Yield of dyestuff (Naphthalene Black 12B) from five preparations of each of six batches of an intermediate product. The canonical minimal example of a linear mixed model: an intercept-only model with a single grouping factor (batch), used to introduce variance components in their simplest form. See the upstream entry.

Used in: bootstrap.

2.2 sleepstudy

Reaction times from a sleep-deprivation study: average response time per day for 18 subjects restricted to 3 hours in bed per night. The canonical first example for a linear mixed model with a random slope for time. See the upstream entry.

Used in: sleepstudy, singularity, transformations, speed metrics, bootstrap, GLMM.

2.3 kb07

Response times from Kronmüller & Barr (2007), a 2×2×2 visual-world experiment widely used to illustrate maximal versus parsimonious random-effects structures. See the upstream entry.

Used in: shrinkage plots, bootstrap, profiling, power simulation.

2.4 mrk17_exp1

Lexical-decision response times from Masson, Rabe & Kliegl (2017), Experiment 1 — a 2×2×2 design that is a standard benchmark for high-dimensional crossed random effects. The course refers to it as mrk17. See the upstream entry.

Used in: model specification.

3 Course-specific datasets

These datasets are hosted on OSF and downloaded automatically by dataset(...). Column summaries below are generated directly from the data, so they stay accurate as the datasets are updated.

3.1 fggk21 (the Emotikon project)

Full name: Physical fitness of third-graders (Emotikon study)

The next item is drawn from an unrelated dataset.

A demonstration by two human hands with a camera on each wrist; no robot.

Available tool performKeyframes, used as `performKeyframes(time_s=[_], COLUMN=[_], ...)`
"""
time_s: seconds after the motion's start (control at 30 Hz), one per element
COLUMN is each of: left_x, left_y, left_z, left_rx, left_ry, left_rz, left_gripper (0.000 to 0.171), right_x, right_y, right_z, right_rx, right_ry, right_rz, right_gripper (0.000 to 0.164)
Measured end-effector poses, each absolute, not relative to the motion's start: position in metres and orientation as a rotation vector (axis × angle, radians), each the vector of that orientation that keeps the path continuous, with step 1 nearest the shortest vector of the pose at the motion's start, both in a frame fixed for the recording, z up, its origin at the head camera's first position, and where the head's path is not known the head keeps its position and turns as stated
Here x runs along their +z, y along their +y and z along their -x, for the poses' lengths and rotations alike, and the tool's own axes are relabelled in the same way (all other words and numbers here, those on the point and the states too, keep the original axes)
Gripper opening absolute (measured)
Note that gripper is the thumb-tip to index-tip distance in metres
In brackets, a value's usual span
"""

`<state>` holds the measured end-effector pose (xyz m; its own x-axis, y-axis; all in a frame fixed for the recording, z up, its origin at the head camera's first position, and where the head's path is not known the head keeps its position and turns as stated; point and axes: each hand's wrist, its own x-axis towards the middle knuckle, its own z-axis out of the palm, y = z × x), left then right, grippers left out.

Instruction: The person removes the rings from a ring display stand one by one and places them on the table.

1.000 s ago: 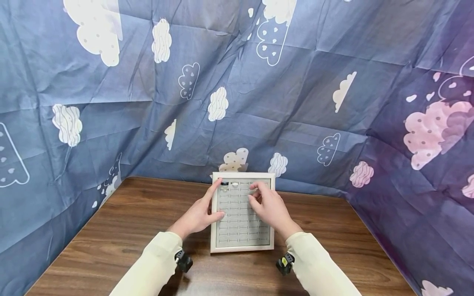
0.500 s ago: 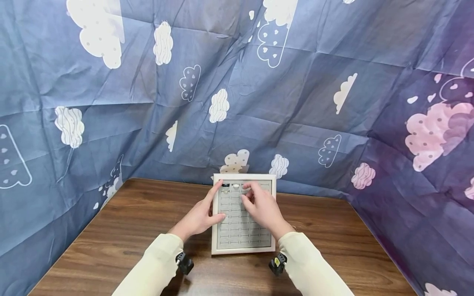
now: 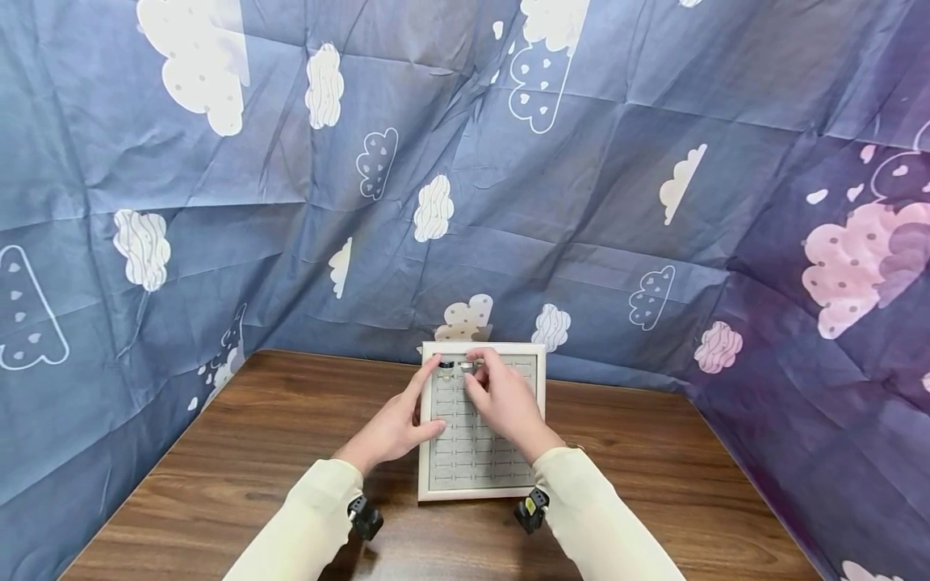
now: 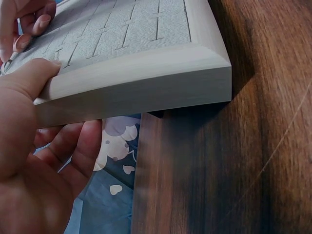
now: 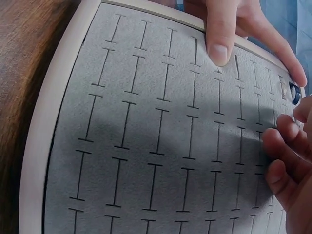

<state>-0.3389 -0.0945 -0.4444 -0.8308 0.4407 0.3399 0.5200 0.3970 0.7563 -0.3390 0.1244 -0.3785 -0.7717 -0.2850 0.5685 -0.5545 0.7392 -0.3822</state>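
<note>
While the left hand [image 3: 395, 420] grips the nine-o'clock edge of the tray [image 3: 475, 493], thumb on top, fingers beneath, the half-curled right hand [image 3: 504, 399] reaches a pale ring [image 3: 467, 366] near twelve; whether it pinches it, I cannot tell. Gray, slotted and pale-framed, the tray sits straight ahead at the wooden table's [image 3: 291, 420] twelve-o'clock side.

From the head I look forward and down on bench [image 3: 291, 428] and cloth [image 3: 581, 194]; up close, my left wrist view meets the tray [image 4: 146, 93] side-on, my right looks down across it. All three share it.
</note>
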Motion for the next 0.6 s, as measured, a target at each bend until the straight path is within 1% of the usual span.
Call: performKeyframes(time_s=[0.23, 0.43, 0.6], left_x=[-0.444, -0.447, -0.448], left_y=[-0.095, -0.096, -0.096], left_z=[0.339, 0.340, 0.341], left_rx=[-1.416, -1.423, -1.438], left_ry=[-2.553, -2.544, -2.530], left_rz=[0.888, 0.904, 0.915], left_gripper=[0.105, 0.104, 0.105], right_x=[-0.372, -0.368, -0.366], right_y=[0.122, 0.119, 0.118], right_z=[0.338, 0.339, 0.341], right_rx=[0.742, 0.742, 0.724], right_ry=[-2.496, -2.541, -2.551], right_rz=[-0.619, -0.578, -0.573], right_gripper=[0.018, 0.009, 0.007])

Physical-fitness component scores from Fühner et al. (2021): 108,295 third-graders from 515 primary schools across 9 cohorts, tested on a battery of fitness tasks (running, jumping, balancing, and so on). The size and nested structure (children within schools within cohorts) make it a realistic large-scale example for contrast coding of a multi-level factor (Test), for PCA-guided model complexification, and for visualization at scale.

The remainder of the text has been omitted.